→ What is expected
Copy out the listing that follows, exactly, without its pictures.

→ Provided material
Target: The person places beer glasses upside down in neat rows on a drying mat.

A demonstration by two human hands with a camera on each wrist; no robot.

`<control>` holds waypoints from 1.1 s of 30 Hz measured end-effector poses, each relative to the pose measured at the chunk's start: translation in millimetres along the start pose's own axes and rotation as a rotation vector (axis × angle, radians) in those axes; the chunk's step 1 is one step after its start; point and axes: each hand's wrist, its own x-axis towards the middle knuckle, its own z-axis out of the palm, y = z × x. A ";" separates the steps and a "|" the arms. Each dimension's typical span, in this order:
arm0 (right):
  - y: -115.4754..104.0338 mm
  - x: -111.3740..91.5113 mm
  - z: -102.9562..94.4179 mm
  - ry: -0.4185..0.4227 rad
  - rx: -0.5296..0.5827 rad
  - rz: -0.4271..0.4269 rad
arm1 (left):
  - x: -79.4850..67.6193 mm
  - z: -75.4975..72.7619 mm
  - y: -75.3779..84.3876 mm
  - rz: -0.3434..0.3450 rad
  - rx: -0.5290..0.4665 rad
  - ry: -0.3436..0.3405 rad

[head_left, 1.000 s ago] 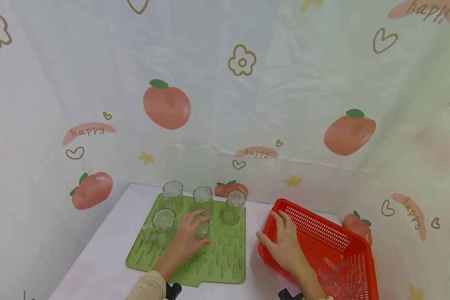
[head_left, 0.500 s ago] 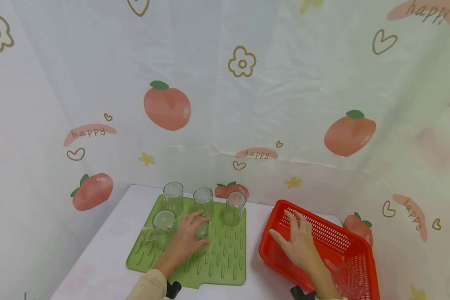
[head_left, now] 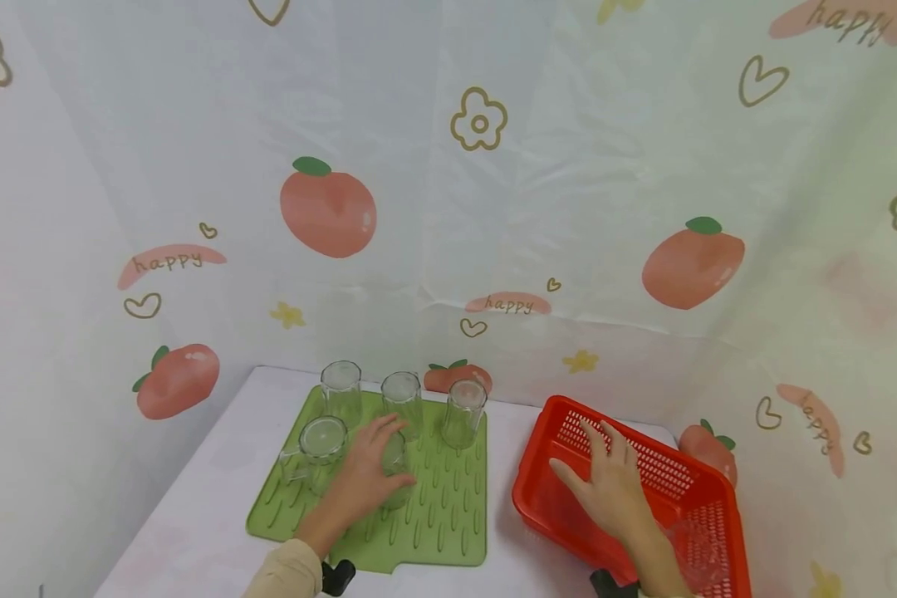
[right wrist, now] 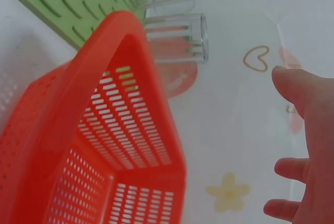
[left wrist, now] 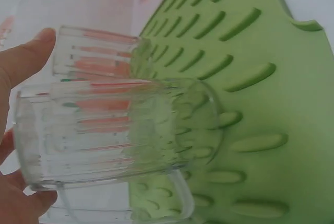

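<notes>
My left hand (head_left: 370, 473) grips a clear ribbed glass mug (head_left: 396, 465) on the green ridged mat (head_left: 448, 515). In the left wrist view the mug (left wrist: 115, 130) lies sideways just over the mat (left wrist: 250, 78), with my thumb (left wrist: 28, 57) and fingers round it. My right hand (head_left: 605, 477) hovers over the red slotted basket (head_left: 568, 531) with straight, spread fingers and holds nothing. Its fingers (right wrist: 305, 130) show at the right edge of the right wrist view, beside the basket (right wrist: 104, 145).
Three glasses (head_left: 402, 399) stand along the mat's back edge and another mug (head_left: 320, 444) sits at its left. More clear glasses (head_left: 698, 556) lie in the basket's near end. Printed curtain walls close in behind and on both sides of the white table (head_left: 194, 531).
My right hand has moved from the basket's left rim rightward to over the basket's inside. My left hand has stayed on the mug on the mat.
</notes>
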 end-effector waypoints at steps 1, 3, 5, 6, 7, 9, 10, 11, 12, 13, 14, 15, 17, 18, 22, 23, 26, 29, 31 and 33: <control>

→ Answer space
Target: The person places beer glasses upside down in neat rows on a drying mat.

A demonstration by two human hands with a camera on each wrist; no robot.

`<control>` holds waypoints from 1.1 s of 30 Hz measured end-effector poses, each relative to the pose measured at the chunk's start: translation in millimetres along the start pose's own axes and rotation as a rotation vector (axis × angle, radians) in those axes; the chunk's step 1 is one step after its start; point and axes: each hand's wrist, its own x-axis towards the middle knuckle, its own z-axis out of the palm, y = z × x. A ";" separates the steps and a "|" the arms. Each dimension's typical span, in this order:
arm0 (right):
  - y: -115.4754..104.0338 mm
  - x: -111.3740..91.5113 mm
  - z: -102.9562..94.4179 mm
  - ry: -0.4185..0.4227 rad
  - rx: -0.5296..0.5827 rad
  - rz: -0.4271..0.4269 rad
arm1 (left):
  - x: -79.4850..67.6193 mm
  - z: -75.4975..72.7619 mm
  - y: -75.3779..84.3876 mm
  - rz: -0.3434..0.3450 rad
  - rx: -0.5290..0.4665 rad
  - ry: -0.3436..0.3405 rad

[head_left, 1.000 s ago] 
[head_left, 0.500 s ago] 
[head_left, now] 
[right wrist, now] 
[left wrist, now] 

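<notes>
My left hand (head_left: 370, 473) grips a clear ribbed glass mug (head_left: 396, 465) on the green ridged mat (head_left: 448, 515). In the left wrist view the mug (left wrist: 115, 130) lies sideways just over the mat (left wrist: 250, 78), with my thumb (left wrist: 28, 57) and fingers round it. My right hand (head_left: 605, 477) hovers over the red slotted basket (head_left: 568, 531) with straight, spread fingers and holds nothing. Its fingers (right wrist: 305, 130) show at the right edge of the right wrist view, beside the basket (right wrist: 104, 145).
Three glasses (head_left: 402, 399) stand along the mat's back edge and another mug (head_left: 320, 444) sits at its left. More clear glasses (head_left: 698, 556) lie in the basket's near end. Printed curtain walls close in behind and on both sides of the white table (head_left: 194, 531).
My right hand has moved from the basket's left rim rightward to over the basket's inside. My left hand has stayed on the mug on the mat.
</notes>
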 end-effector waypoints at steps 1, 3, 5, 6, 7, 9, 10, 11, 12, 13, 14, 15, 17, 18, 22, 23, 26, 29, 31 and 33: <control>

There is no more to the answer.